# Car running rough po300 code on also



## HBCRUZE2017 (Jan 25, 2018)

so drove car to work yesterday and when i got off the freeway it was running rough. Went to lunch and sat in my car with ac on and stabilatrak light came on and also check engine light came on . called onstar and she told me code po300 and it was something emissions related . towed to dealer and waiting to hear but i was thinking either bad plug and coilpack or some people were saying bad piston/motor? what do you guys think

btw my car is a 17 cruze lt gas auto with 31k miles


----------



## HBCRUZE2017 (Jan 25, 2018)

nothing guys??? lol


----------



## Orangepeelmobile (Jan 9, 2018)

Po300 is a random multiple misfire. Could be a lot of things.


----------



## HBCRUZE2017 (Jan 25, 2018)

yes i know what the code is for... they are pretty sure its a bad piston cylinder number 1 car still at dealer going to check on it tomorrow and getting a rental


----------



## HBCRUZE2017 (Jan 25, 2018)

well talked to dealer today and they ended up replacing all the pistons and doing a full engine rebuild and should be done sometime this week or early next


----------



## Dngrsone (Jul 3, 2017)

Wow. Good thing that was covered under warranty, huh?


----------



## HBCRUZE2017 (Jan 25, 2018)

Dngrsone said:


> Wow. Good thing that was covered under warranty, huh?

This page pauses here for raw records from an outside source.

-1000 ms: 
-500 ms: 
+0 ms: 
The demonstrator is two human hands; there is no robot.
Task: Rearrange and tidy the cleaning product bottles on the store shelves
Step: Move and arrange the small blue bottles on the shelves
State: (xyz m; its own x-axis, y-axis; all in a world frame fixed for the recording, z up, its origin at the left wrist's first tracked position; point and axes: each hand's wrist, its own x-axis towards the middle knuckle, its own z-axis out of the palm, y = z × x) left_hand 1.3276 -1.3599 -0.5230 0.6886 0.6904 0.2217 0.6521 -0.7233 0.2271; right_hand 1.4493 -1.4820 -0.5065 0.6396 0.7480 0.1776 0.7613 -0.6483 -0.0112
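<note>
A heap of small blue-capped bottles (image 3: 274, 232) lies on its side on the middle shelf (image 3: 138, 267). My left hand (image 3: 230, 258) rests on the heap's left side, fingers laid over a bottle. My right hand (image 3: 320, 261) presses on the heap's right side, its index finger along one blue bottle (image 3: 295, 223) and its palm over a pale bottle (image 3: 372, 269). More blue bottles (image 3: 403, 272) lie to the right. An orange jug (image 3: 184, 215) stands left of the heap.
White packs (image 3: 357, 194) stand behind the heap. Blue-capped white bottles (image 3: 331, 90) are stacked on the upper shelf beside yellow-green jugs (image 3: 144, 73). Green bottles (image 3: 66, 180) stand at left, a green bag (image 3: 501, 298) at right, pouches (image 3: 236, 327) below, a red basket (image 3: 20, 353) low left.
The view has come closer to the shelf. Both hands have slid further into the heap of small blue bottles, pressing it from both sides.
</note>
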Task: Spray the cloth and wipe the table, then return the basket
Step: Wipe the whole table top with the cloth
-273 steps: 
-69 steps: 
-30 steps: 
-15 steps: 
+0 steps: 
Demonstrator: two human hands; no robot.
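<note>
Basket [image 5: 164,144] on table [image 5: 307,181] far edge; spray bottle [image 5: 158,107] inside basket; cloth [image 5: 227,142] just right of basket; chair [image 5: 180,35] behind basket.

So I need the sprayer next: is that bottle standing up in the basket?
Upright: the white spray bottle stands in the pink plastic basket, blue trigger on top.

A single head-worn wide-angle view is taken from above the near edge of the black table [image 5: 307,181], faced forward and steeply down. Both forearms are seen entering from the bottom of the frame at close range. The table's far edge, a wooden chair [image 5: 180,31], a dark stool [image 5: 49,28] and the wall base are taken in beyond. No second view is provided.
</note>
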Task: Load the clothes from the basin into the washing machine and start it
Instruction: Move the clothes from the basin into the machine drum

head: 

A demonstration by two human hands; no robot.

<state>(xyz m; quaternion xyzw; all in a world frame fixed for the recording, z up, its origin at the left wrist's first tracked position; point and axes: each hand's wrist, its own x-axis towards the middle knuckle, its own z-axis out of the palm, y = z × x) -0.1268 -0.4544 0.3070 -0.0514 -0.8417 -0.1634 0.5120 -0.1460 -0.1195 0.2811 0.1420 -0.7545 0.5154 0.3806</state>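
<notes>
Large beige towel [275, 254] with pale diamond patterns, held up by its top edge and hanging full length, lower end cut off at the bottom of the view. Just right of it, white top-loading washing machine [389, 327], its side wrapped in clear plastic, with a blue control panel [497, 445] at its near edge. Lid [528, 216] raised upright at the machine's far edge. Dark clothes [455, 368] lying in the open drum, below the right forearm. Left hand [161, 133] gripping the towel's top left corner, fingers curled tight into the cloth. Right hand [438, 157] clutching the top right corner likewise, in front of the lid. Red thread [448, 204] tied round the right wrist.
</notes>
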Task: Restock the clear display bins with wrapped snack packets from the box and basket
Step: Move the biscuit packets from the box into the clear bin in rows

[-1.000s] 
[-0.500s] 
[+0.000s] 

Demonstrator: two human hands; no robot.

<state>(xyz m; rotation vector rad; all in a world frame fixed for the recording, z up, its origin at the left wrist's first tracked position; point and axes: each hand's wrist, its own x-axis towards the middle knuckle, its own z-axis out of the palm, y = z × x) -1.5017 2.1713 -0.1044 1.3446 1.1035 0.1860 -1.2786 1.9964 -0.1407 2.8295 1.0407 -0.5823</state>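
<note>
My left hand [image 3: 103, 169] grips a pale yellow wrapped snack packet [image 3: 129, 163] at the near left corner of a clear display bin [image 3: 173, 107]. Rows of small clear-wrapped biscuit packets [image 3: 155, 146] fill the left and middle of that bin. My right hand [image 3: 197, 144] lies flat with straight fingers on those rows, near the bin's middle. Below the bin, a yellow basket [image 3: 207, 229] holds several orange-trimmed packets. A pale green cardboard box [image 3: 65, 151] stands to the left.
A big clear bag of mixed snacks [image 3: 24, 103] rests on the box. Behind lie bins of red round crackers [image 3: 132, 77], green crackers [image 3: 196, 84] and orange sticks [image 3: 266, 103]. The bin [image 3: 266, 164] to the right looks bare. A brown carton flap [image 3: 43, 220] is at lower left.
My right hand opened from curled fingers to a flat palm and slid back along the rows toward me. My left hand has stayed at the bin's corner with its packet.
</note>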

lol yup good thing my car is stock other than eibach springs and kn dropin filter no tune or other mods for this car thats saved for my racecar 

going on roadtrip to sf and back this weekend from socal so gonna take the rental 18 malibu until they done

even if it was done i dunno if id wanna drive a rebuilt engine 1000 miles total for its first trip lol


----------



## Dngrsone (Jul 3, 2017)

HBCRUZE2017 said:


> lol yup good thing my car is stock other than eibach springs and kn dropin filter no tune or other mods for this car thats saved for my racecar
> 
> going on roadtrip to sf and back this weekend from socal so gonna take the rental 18 malibu until they done
> 
> even if it was done i dunno if id wanna drive a rebuilt engine 1000 miles total for its first trip lol


Much as I enjoy driving, LA and SF are the absolute worst... particularly when trying to get out of LA and the manifold cracks and your machine is limping along with a half-dozen vacuum leaks, LOL.


----------



## HBCRUZE2017 (Jan 25, 2018)

haha yea true took the malibu and got almost 40mpg so not bad

got my cruze back yesterday and everything seems to normal so far but seems slower lol oh well


----------